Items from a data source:
▬▬▬▬▬▬▬▬▬▬
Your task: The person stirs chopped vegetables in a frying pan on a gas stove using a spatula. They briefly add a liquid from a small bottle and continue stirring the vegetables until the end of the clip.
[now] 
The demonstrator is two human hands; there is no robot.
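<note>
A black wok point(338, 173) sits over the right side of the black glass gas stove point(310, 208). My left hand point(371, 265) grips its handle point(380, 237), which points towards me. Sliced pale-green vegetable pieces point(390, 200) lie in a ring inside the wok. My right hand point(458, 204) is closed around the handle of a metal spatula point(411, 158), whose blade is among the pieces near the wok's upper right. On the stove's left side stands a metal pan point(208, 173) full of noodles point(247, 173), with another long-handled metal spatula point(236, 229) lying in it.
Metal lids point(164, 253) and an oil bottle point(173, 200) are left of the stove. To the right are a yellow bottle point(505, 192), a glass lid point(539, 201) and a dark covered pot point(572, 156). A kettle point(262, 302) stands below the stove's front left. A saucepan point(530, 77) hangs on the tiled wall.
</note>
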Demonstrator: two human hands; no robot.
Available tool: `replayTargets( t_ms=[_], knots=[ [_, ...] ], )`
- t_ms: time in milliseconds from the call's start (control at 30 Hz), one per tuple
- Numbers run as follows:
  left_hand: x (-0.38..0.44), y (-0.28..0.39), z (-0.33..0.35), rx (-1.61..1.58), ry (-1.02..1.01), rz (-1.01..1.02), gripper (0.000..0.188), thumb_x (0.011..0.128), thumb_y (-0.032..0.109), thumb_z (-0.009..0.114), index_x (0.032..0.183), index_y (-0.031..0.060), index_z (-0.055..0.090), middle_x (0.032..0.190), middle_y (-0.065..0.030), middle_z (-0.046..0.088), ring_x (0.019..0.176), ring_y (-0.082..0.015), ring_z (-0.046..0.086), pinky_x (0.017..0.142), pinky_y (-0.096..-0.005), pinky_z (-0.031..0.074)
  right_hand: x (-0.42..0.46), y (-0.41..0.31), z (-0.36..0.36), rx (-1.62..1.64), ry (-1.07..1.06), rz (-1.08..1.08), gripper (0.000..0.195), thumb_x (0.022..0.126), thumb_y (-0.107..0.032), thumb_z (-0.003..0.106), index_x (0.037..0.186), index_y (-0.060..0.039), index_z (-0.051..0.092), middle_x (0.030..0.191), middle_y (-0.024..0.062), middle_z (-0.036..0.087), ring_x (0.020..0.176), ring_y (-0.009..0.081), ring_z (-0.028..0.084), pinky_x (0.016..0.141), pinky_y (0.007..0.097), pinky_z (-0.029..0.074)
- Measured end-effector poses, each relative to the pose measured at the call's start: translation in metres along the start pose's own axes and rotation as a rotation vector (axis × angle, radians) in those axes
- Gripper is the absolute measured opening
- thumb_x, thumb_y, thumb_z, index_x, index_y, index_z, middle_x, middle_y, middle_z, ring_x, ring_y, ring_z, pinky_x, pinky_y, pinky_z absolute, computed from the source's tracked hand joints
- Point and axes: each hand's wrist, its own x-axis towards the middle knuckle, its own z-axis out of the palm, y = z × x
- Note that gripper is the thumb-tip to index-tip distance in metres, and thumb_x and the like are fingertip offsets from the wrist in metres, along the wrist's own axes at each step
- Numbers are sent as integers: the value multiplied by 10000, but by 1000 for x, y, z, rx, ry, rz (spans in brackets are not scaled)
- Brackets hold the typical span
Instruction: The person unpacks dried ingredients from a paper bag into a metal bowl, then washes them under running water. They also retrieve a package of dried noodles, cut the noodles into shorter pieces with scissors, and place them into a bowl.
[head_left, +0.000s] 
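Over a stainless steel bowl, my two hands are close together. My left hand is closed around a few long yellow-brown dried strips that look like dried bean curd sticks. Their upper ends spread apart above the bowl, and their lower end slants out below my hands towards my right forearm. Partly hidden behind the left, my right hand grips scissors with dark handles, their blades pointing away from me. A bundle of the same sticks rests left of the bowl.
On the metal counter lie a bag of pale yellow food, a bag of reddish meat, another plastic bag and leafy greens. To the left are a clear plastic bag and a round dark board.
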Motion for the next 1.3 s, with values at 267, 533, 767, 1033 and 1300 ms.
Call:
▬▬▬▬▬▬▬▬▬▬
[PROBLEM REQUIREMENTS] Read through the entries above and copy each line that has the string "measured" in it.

[COMPLETED EXERCISE]
- Measured end-effector poses, each relative to the pose measured at the call's start: translation in metres along the start pose's own axes and rotation as a rotation vector (axis × angle, radians) in those axes
- Gripper is the absolute measured opening

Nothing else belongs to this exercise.